WORK TO COMPLETE: Everything from the first line of the material to the line containing "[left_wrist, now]", inclusive, must be given again exactly; no pictures, and nothing past that line.

>>>

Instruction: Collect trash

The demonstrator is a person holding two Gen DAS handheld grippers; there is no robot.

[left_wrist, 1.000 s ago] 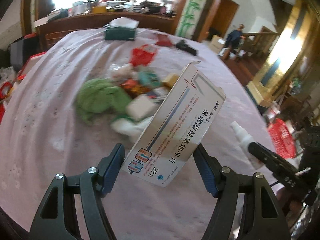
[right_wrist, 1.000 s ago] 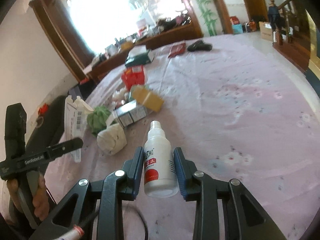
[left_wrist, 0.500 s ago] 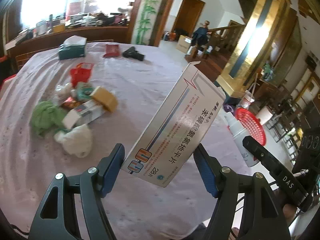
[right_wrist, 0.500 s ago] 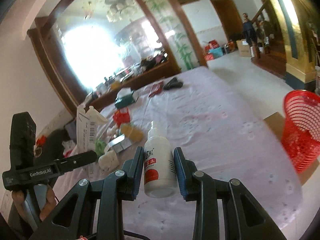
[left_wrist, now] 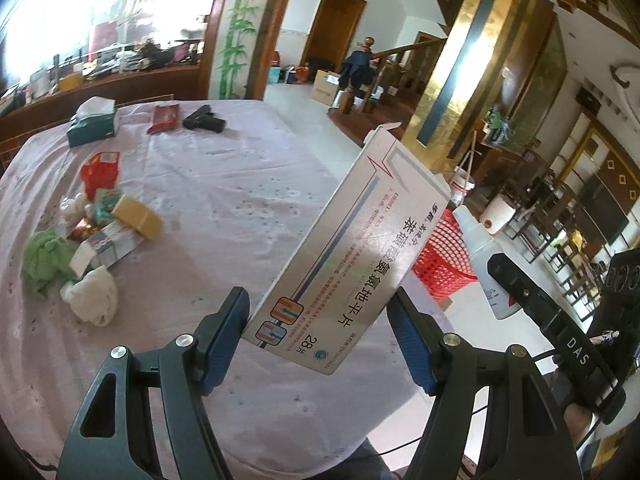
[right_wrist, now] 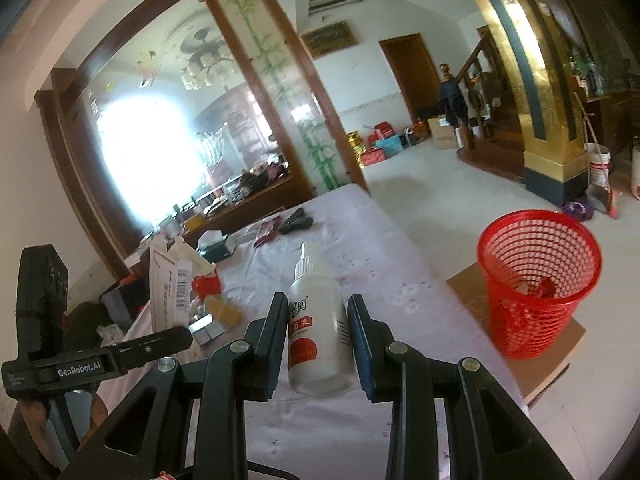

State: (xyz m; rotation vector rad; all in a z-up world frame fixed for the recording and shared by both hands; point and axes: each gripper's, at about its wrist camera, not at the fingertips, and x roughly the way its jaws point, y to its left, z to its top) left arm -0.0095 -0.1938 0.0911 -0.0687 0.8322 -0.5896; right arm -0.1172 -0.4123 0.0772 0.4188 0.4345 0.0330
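Observation:
My left gripper [left_wrist: 320, 328] is shut on a white medicine box [left_wrist: 352, 256] with Chinese print, held tilted above the table's near edge. My right gripper [right_wrist: 318, 344] is shut on a small white bottle [right_wrist: 320, 332] with a red label, held upright. The bottle also shows in the left wrist view [left_wrist: 480, 256], and the box in the right wrist view [right_wrist: 168, 292]. A red mesh waste basket [right_wrist: 536, 280] stands on cardboard on the floor, right of the table; it shows behind the box in the left wrist view [left_wrist: 440, 264].
The table with a pale purple cloth [left_wrist: 224, 200] carries a trash pile: green cloth [left_wrist: 44, 260], white wad [left_wrist: 94, 296], yellow block [left_wrist: 138, 218], red bag [left_wrist: 100, 168]. A tissue box [left_wrist: 92, 124], red packet [left_wrist: 164, 118] and black object [left_wrist: 204, 120] lie at its far end.
Both grippers have swung right, away from the trash pile, with their loads. The red basket has come into fuller view on the right.

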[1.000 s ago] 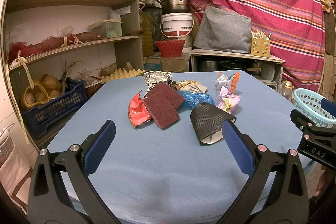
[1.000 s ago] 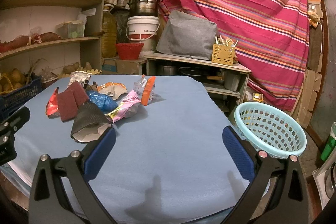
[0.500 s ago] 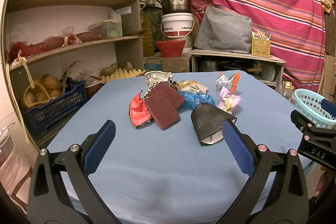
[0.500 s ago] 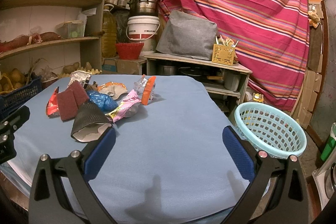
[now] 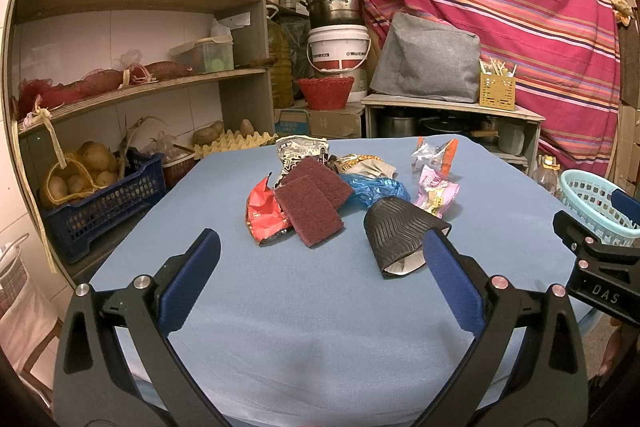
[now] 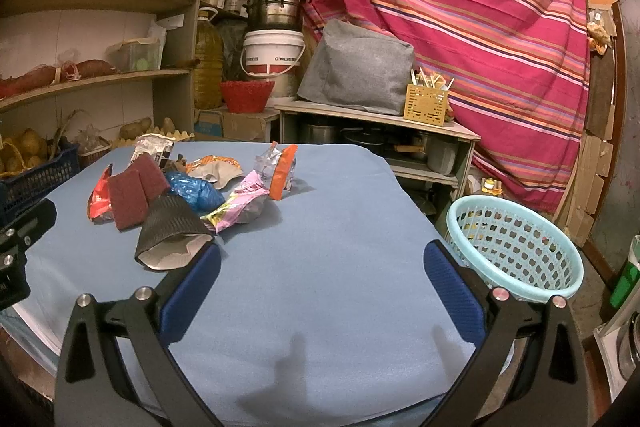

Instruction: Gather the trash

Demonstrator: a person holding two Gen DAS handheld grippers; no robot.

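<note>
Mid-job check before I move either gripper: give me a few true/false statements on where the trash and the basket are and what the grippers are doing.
1. Both the left gripper and the right gripper are open and hold nothing. True.
2. The light blue basket sits on the table among the trash. False: it stands off the blue table, beyond its right edge.
3. The two maroon scouring pads overlap each other. True.
4. The black ribbed sleeve is already in the basket. False: it lies on the table, nearest the grippers.
5. The pink wrapper lies beside the blue plastic bag. True.
</note>
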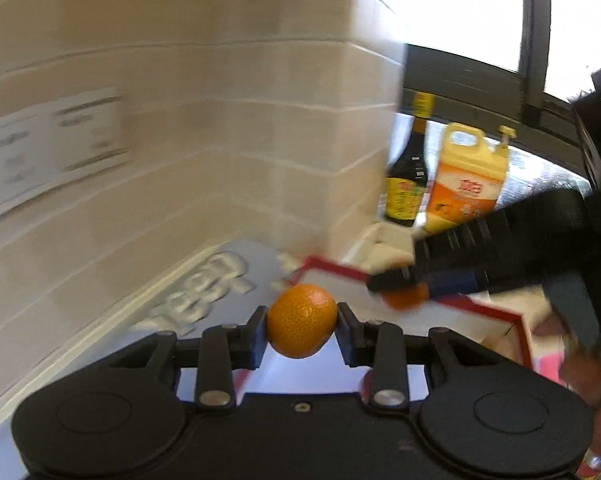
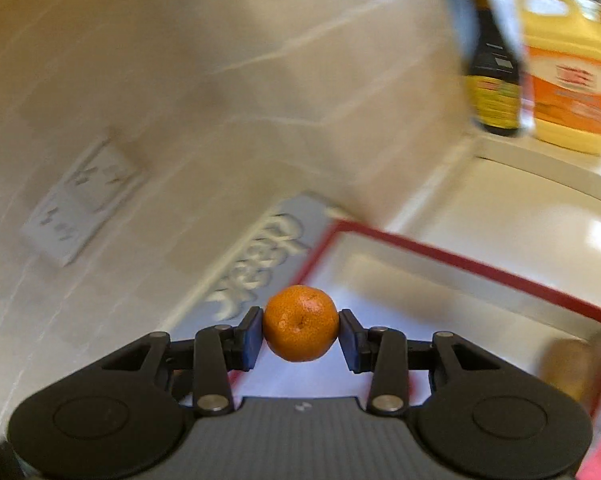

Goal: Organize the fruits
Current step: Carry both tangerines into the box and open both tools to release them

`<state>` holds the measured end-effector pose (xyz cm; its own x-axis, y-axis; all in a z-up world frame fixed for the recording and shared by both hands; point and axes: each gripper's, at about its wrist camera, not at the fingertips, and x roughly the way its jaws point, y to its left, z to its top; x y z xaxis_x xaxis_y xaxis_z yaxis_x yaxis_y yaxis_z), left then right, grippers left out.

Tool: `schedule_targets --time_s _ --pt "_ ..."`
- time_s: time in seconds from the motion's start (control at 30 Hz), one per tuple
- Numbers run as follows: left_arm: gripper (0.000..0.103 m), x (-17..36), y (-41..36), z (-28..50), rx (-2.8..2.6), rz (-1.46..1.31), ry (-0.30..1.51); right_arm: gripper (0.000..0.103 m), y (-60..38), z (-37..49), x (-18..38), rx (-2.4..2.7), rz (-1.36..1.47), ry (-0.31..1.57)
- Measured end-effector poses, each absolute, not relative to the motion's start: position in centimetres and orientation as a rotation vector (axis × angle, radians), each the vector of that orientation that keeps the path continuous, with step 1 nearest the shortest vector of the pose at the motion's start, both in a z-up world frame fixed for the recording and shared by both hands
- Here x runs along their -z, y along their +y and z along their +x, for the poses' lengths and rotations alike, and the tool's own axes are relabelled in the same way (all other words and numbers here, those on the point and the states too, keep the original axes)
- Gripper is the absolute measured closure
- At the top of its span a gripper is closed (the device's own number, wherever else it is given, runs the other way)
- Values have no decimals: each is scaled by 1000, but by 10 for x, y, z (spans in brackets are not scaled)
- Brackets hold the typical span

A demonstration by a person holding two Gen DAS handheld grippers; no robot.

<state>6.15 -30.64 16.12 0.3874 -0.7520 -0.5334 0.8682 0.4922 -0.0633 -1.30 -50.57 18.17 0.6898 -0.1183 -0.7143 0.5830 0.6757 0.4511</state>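
Observation:
My left gripper is shut on a small orange tangerine, held above the near corner of a white box with a red rim. My right gripper is shut on a second tangerine, also above that box's red rim. In the left wrist view the right gripper reaches in from the right over the box with its tangerine between its fingers. A brownish fruit lies blurred inside the box at the right.
A tiled wall is close on the left, with a socket plate. A grey sheet printed "Jeep" lies beside the box. A dark sauce bottle and a yellow jug stand on the sill behind.

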Motion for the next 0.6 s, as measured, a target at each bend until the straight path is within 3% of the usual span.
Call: schedule_targets --time_s 0.27,0.6 --pt "62 -124 -408 71 1222 316 651 61 -550 -54 -127 605 783 786" --pt "61 -76 -449 90 1257 342 824 61 -546 -51 -87 659 699 862"
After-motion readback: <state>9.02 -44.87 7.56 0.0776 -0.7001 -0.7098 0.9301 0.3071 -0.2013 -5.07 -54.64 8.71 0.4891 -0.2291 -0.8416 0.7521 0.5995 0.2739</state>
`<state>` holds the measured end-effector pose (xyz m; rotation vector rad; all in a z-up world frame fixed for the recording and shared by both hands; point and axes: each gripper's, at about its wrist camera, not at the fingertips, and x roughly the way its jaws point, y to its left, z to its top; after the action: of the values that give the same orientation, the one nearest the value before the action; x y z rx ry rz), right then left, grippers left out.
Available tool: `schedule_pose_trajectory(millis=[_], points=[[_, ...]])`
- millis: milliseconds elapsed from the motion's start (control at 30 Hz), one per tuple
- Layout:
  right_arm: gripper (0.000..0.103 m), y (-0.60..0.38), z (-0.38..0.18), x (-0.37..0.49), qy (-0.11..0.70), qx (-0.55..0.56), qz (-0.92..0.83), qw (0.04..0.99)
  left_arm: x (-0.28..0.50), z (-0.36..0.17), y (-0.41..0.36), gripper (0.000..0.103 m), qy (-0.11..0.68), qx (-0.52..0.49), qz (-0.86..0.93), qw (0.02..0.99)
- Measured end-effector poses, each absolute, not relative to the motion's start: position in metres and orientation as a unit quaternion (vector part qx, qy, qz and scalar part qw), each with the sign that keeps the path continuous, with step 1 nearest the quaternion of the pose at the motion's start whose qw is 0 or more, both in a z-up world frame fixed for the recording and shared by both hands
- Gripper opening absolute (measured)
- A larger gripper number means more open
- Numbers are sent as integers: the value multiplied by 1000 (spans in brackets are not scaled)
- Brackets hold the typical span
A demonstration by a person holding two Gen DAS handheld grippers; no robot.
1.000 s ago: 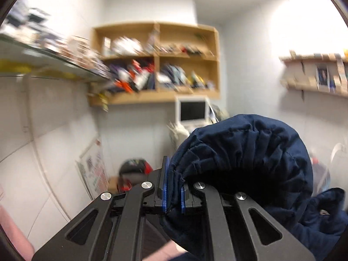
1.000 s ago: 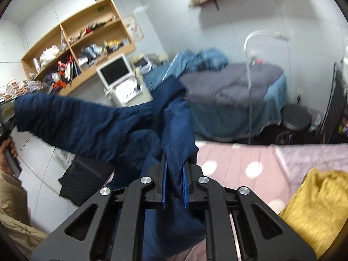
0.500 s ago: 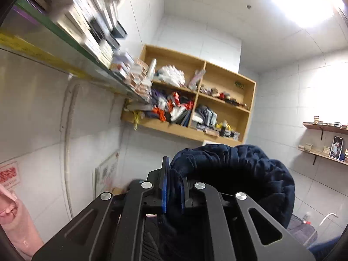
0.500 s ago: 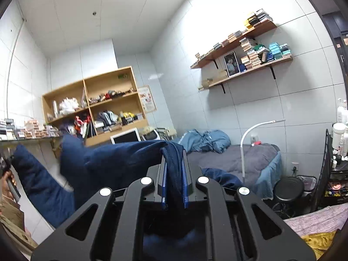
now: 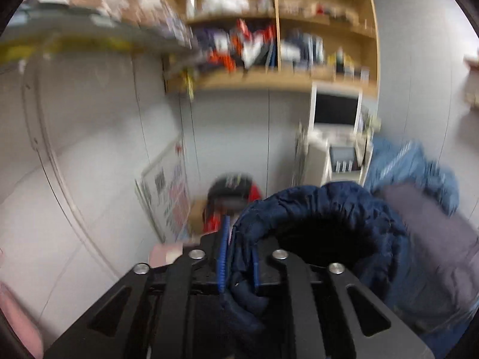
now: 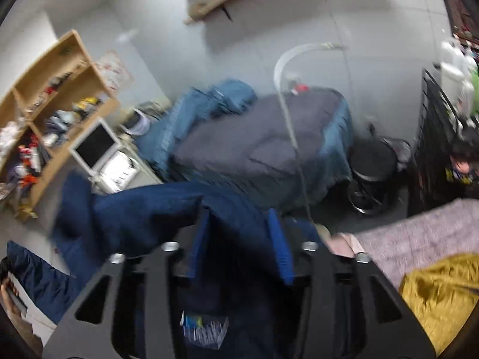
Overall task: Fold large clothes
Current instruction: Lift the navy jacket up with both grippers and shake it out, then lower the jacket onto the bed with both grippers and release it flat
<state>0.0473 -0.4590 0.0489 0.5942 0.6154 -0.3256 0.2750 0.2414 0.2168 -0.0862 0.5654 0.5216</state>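
Ahead, a bed (image 6: pixel 263 146) with a grey cover and a rumpled blue blanket (image 6: pixel 209 101) fills the far side of the room, with a wooden wall shelf (image 5: pixel 269 30) of cluttered oddments and a white monitor (image 6: pixel 94 146) to its left. Nearer lie a pinkish-grey blanket (image 6: pixel 419 233) and a mustard-yellow cloth (image 6: pixel 443 293).

Between both views hangs the navy padded jacket (image 6: pixel 143 212), lifted off any surface. Its gathered cuff (image 5: pixel 323 209) bulges over the left hand-held gripper (image 5: pixel 238 254), whose jaws have just been easing apart, the fabric between them touching one blue pad with a slight gap at the other. The right hand-held gripper (image 6: pixel 239 245) has jaws that have just been spreading and now stand wide, jacket cloth draped loosely between them without being pinched. A white label (image 6: pixel 203 329) shows on the fabric below.
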Motion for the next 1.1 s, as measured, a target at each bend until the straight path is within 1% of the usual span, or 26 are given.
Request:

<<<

WRITTEN SOLUTION:
Instruction: Collect trash

The demonstrator is a person holding two Gen DAS handheld grippers; there is no robot.

[left_wrist, 1.000 s ago] 
[right_wrist, 1.000 s ago] 
[left_wrist, 0.500 s ago] 
[right_wrist, 0.500 s ago] 
[left_wrist, now] 

The response to the exercise has been completed.